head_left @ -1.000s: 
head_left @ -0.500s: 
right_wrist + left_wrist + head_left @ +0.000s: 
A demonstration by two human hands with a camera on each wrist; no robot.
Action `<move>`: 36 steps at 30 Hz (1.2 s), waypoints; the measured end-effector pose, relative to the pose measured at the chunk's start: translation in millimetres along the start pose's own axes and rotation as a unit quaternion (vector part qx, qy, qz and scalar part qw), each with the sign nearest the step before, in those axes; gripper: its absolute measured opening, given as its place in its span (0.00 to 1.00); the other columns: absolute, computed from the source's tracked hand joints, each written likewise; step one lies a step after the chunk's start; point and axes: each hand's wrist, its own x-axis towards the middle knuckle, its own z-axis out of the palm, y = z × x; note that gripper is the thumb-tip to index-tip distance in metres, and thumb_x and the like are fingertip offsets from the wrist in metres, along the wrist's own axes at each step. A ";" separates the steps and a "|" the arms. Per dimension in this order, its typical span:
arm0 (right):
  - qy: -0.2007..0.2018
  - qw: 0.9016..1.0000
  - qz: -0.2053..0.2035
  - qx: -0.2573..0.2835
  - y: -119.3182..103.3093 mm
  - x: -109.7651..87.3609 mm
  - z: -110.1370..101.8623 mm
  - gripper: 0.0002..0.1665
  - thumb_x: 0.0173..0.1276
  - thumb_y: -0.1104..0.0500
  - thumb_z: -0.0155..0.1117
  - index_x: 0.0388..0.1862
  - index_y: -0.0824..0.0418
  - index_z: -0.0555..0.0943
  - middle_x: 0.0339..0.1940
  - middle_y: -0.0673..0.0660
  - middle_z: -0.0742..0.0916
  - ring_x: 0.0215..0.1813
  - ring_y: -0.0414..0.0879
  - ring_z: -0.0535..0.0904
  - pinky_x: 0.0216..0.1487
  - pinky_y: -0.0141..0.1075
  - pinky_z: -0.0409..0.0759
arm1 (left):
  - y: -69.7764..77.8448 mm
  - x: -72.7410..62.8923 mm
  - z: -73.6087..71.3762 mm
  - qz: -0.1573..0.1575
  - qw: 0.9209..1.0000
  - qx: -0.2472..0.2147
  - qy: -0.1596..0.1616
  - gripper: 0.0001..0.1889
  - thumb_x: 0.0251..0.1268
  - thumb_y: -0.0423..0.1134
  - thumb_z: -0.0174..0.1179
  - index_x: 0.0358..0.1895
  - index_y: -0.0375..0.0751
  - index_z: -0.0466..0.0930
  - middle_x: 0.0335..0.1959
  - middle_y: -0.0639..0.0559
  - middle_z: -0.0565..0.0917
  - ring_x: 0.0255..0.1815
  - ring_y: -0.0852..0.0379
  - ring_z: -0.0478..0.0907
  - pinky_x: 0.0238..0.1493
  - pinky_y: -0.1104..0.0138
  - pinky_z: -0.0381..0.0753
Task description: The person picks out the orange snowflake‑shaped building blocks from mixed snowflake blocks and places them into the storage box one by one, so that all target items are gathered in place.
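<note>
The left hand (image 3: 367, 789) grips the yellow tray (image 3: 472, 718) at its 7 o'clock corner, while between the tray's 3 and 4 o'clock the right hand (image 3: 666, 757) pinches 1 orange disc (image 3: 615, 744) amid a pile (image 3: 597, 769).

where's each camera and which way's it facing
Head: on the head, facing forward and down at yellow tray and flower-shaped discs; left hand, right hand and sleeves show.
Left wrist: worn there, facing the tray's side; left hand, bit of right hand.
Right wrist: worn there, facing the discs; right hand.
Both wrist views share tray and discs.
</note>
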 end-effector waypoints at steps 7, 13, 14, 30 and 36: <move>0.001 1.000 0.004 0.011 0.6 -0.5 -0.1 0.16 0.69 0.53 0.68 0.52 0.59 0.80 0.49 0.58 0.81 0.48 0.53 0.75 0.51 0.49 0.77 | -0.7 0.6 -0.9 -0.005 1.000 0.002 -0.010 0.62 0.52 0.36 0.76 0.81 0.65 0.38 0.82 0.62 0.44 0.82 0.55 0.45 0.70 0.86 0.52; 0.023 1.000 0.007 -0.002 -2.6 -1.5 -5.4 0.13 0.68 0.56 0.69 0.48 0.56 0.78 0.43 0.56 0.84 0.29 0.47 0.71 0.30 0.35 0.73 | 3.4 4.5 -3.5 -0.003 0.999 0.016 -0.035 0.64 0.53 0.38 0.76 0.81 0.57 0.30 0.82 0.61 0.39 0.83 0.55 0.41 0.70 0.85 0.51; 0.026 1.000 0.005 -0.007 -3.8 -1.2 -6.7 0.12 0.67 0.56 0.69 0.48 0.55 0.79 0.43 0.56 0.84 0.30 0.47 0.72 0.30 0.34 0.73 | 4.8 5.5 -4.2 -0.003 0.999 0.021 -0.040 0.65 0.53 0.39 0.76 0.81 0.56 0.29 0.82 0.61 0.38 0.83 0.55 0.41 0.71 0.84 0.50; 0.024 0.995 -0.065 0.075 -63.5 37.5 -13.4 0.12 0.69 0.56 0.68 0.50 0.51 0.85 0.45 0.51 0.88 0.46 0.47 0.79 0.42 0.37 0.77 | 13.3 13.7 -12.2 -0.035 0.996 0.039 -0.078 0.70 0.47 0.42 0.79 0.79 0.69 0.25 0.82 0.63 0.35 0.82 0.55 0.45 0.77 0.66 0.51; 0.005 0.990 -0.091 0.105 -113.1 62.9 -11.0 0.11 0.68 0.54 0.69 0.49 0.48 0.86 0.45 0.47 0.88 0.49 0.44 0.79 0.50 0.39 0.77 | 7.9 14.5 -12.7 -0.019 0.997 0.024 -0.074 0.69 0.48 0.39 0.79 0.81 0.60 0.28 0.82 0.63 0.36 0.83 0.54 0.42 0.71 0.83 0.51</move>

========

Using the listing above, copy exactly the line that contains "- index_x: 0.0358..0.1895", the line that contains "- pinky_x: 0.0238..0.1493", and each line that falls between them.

ANSWER SECTION
  - index_x: 0.0358..0.1895
  - index_y: -0.0375..0.0751
  - index_z: -0.0466..0.0930
  - middle_x: 0.0335..0.1959
  - middle_y: -0.0639..0.0559
  - middle_z: -0.0565..0.0917
  - ring_x: 0.0255..0.1815
  - ring_y: -0.0852..0.0379
  - ring_z: -0.0478..0.0907
  - pinky_x: 0.0238..0.1493

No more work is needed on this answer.